Table 1. Predicted values for CFS columns ($N_{b,Rd}$) and applied service loads ($P_0$).

	R		2R
	t = 1.5 mm		t = 1.5 mm
	Pinned	Fixed	Pinned	Fixed
Nb,rd (kN)	45.35	81.58	159.06	203.82
P0 (kN)	22.68	40.79	79.53	101.91

the predicted values for the design buckling loads for the different cross-sections are presented.

2.2. Test Set-Up and Procedure

The fire resistance tests were conducted considering the influence of indirect fire actions, hence considering the influence of restraint on thermal elongation. As previously mentioned, the service load applied to the columns corresponded to 50% of the design buckling load. Consequently, the columns initially loaded up the desired service load, using force control, which was kept constant during the fire resistance test. In Figure 2, a schematic global view of the test set-up is presented.
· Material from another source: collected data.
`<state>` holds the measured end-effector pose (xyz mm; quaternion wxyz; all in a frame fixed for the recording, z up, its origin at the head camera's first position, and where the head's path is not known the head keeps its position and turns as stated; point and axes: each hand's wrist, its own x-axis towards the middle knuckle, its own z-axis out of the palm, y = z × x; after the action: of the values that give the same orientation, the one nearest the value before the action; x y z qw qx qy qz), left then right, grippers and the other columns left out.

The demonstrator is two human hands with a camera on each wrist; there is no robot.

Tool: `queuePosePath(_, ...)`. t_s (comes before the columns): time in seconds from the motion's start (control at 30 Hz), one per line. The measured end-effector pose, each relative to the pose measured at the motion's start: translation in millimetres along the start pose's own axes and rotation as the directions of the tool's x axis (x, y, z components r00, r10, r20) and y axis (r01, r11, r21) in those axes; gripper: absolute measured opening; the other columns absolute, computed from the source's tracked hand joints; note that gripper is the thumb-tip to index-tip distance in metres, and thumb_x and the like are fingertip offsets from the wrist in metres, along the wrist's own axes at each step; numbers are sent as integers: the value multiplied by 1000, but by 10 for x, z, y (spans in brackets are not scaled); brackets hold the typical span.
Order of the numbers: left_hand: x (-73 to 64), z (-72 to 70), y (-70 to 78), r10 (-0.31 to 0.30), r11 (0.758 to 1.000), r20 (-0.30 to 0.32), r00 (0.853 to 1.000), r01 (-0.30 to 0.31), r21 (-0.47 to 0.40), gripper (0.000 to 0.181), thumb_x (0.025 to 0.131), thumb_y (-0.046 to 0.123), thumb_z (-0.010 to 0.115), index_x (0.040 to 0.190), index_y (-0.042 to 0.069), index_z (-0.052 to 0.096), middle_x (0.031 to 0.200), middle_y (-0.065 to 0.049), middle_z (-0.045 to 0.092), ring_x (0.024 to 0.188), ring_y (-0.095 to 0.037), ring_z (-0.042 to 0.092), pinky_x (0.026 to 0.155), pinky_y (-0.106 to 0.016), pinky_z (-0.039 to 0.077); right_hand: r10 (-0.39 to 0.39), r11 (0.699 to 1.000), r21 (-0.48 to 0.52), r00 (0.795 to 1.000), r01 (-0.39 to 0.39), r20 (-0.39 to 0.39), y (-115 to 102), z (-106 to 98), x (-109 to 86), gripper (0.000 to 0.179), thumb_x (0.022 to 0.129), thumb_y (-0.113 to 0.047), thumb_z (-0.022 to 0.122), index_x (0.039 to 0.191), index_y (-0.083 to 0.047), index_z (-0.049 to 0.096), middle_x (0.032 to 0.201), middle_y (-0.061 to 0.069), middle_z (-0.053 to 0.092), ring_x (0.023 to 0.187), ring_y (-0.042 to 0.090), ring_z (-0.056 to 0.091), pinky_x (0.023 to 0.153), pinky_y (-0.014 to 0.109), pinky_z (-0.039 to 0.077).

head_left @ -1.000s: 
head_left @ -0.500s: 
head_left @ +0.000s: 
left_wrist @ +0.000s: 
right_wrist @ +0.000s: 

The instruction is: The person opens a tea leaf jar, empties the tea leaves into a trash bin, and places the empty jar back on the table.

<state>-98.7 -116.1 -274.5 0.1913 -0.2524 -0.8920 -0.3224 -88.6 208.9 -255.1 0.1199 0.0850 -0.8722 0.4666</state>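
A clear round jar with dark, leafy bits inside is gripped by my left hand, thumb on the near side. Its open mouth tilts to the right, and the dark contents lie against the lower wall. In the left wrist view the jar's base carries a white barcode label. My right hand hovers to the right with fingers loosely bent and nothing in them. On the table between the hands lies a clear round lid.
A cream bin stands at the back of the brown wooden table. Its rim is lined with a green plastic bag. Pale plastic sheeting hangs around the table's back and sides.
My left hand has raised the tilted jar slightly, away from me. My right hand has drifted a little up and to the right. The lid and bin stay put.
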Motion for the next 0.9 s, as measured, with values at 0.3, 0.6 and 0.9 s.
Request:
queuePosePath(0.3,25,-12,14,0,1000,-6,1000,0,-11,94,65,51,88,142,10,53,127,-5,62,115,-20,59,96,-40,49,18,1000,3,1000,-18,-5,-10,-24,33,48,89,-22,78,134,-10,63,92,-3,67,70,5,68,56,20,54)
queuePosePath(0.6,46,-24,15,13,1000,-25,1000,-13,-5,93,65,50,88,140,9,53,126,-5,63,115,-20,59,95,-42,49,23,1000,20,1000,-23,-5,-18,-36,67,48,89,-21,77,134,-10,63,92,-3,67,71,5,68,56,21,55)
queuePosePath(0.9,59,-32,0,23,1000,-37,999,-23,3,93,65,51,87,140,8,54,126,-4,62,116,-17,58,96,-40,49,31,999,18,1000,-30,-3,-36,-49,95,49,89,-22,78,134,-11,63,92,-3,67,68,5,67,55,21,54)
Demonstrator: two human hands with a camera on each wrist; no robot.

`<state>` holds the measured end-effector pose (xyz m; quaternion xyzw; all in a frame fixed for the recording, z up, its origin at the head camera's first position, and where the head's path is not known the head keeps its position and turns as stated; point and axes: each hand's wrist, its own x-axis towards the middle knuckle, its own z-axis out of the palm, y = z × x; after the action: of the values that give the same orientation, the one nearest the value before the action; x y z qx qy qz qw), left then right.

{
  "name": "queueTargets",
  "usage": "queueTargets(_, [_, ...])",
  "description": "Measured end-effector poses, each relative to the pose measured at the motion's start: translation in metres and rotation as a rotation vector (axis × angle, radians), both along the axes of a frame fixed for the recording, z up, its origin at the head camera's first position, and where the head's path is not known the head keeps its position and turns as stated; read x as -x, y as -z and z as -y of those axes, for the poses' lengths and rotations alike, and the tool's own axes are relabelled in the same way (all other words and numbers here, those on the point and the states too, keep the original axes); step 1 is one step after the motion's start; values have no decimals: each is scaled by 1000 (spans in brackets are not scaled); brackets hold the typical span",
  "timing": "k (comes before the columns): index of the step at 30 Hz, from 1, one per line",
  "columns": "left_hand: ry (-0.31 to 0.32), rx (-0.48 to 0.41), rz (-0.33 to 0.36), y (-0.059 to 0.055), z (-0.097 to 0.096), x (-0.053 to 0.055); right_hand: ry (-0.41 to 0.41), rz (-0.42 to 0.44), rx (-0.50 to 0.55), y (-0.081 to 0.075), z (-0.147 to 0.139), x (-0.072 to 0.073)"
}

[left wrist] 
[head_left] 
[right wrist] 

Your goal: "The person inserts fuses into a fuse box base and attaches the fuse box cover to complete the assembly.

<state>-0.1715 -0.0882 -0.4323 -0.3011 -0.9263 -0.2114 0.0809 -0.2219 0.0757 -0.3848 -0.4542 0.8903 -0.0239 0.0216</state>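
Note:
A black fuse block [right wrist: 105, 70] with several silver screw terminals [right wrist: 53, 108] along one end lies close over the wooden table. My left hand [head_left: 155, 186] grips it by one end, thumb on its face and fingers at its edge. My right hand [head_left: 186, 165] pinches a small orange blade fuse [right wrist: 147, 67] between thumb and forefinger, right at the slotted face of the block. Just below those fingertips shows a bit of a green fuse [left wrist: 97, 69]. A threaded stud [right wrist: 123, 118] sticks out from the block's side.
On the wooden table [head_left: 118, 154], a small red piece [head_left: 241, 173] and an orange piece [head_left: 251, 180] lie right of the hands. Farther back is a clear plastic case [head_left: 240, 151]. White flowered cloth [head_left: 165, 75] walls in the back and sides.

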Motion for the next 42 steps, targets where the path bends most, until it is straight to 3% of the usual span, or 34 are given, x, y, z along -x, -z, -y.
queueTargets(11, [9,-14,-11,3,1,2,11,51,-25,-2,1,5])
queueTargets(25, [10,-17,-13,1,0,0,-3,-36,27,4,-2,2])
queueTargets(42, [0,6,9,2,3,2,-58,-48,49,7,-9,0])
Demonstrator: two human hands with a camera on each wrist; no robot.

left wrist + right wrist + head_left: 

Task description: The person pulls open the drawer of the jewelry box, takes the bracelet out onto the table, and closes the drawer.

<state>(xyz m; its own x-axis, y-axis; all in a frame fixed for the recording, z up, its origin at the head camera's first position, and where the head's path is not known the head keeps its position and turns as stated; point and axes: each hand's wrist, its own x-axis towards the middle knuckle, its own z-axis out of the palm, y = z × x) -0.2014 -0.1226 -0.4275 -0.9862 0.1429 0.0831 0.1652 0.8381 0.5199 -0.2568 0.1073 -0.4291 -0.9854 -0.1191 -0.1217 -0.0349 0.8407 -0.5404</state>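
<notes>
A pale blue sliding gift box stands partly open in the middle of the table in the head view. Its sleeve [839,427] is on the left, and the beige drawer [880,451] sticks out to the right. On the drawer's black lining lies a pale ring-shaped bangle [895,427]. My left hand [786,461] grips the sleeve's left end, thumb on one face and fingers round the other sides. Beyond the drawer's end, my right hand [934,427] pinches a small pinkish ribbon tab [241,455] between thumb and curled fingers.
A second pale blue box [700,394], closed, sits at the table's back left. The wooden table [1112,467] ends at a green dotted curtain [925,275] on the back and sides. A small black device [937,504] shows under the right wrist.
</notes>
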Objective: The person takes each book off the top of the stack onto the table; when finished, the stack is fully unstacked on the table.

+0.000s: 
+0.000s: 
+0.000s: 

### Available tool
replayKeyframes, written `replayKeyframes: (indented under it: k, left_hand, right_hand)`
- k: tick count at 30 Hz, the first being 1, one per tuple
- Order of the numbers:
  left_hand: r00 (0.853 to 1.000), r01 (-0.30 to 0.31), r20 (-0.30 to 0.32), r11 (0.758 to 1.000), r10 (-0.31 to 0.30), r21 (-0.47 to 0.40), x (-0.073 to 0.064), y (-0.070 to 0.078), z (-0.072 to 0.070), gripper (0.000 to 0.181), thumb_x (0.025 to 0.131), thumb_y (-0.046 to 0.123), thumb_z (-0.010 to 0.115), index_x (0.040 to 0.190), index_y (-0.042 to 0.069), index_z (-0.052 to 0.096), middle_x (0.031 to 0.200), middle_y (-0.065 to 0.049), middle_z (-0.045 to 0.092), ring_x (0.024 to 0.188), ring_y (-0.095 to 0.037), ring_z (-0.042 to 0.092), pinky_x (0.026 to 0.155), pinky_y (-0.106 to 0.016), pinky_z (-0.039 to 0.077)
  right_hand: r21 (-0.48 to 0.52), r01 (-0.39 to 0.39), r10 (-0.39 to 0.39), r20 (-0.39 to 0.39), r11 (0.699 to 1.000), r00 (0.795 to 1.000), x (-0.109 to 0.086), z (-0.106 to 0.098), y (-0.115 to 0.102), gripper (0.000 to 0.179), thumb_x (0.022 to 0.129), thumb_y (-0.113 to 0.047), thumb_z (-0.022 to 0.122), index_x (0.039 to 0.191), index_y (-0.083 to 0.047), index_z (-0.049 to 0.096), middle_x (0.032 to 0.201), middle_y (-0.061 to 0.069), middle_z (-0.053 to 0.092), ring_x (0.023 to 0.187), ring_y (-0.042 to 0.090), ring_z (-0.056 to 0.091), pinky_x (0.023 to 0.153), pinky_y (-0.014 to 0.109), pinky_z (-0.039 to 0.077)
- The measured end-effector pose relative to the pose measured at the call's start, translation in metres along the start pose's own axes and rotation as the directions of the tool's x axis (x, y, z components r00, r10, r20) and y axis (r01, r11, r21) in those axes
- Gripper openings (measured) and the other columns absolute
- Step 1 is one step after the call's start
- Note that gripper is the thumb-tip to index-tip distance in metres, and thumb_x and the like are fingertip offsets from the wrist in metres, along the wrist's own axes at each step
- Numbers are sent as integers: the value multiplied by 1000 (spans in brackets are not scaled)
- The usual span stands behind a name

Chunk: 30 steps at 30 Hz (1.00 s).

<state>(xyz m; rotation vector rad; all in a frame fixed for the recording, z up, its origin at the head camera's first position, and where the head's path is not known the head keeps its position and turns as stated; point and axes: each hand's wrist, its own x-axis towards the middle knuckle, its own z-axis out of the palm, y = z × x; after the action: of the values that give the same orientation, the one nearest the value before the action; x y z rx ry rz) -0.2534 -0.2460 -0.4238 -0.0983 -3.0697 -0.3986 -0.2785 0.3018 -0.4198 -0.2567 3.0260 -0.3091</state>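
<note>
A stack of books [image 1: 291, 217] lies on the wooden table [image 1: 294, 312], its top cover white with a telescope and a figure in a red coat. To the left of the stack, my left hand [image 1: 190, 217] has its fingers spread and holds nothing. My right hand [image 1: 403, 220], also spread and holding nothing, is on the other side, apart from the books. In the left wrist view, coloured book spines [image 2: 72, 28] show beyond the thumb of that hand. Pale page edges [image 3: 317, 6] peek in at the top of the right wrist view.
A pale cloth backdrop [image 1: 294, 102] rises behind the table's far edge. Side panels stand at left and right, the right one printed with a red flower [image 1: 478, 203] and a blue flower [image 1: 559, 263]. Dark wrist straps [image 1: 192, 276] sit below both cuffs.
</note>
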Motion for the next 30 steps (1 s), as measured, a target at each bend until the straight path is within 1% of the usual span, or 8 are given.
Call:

The test set-up comprised two large steel frames, one supporting the loading mechanism ((1)—reaction frame) and the other supporting the boundary conditions and specimen and providing the required restraint to thermal elongation to the column in fire ((2)—restraining frame). The imposed axial restraint of the concrete-filled built-up cold-formed steel column was approximately 3 kN/mm. The axial restraint to thermal elongation imposed to the composite column was attained by blocking the vertical rigid body movement of the top orthogonal beams at the supports. A hydraulic jack (3) with a maximum load capacity of 3000 kN and a maximum stroke length of 300 mm was fixed to the reaction frame. A servo-hydraulic central unit controlled the hydraulic jack. The thermal action was applied by a vertical modular electric furnace ((4) in Figure 2) programmed to reproduce the standard fire curve ISO 834. This electric furnace was composed of three vertical modules that could open in a split system. Two of the vertical modules were 1 m (90 kVA each module) and the last one 0.5 m height (45 kVA). When the two parts of the furnace were closed, a chamber (2.5 m × 1.5 m × 1.5 m) was created around the test column [37]. To measure the indirect actions generated during the heating phase of the fire resistance test, a specific device was built (5) (Figure 3a).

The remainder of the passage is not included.